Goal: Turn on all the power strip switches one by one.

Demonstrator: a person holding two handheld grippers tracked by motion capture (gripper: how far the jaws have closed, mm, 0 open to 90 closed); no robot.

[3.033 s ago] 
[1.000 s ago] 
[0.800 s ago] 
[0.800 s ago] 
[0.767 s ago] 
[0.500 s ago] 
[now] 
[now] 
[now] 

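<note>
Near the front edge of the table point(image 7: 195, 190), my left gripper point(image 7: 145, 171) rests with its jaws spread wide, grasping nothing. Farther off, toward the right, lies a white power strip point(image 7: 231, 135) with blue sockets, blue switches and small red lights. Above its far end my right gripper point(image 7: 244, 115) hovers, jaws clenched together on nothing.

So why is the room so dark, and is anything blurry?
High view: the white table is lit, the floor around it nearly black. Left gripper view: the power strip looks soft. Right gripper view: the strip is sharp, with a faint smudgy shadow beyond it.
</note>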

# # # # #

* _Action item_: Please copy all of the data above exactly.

* _Answer below_:
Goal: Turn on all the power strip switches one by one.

Demonstrator: a person holding two handheld grippers tracked by motion capture (gripper: how far the jaws have closed, mm, 0 open to 90 closed); no robot.

[3.033 s ago] 
[1.000 s ago] 
[0.800 s ago] 
[0.800 s ago] 
[0.767 s ago] 
[0.500 s ago] 
[now] 
[now] 
[now] 

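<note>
Near the front edge of the table point(image 7: 195, 190), my left gripper point(image 7: 145, 171) rests with its jaws spread wide, grasping nothing. Farther off, toward the right, lies a white power strip point(image 7: 231, 135) with blue sockets, blue switches and small red lights. Above its far end my right gripper point(image 7: 244, 115) hovers, jaws clenched together on nothing.

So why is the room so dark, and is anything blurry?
High view: the white table is lit, the floor around it nearly black. Left gripper view: the power strip looks soft. Right gripper view: the strip is sharp, with a faint smudgy shadow beyond it.
</note>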

The exercise has no further content.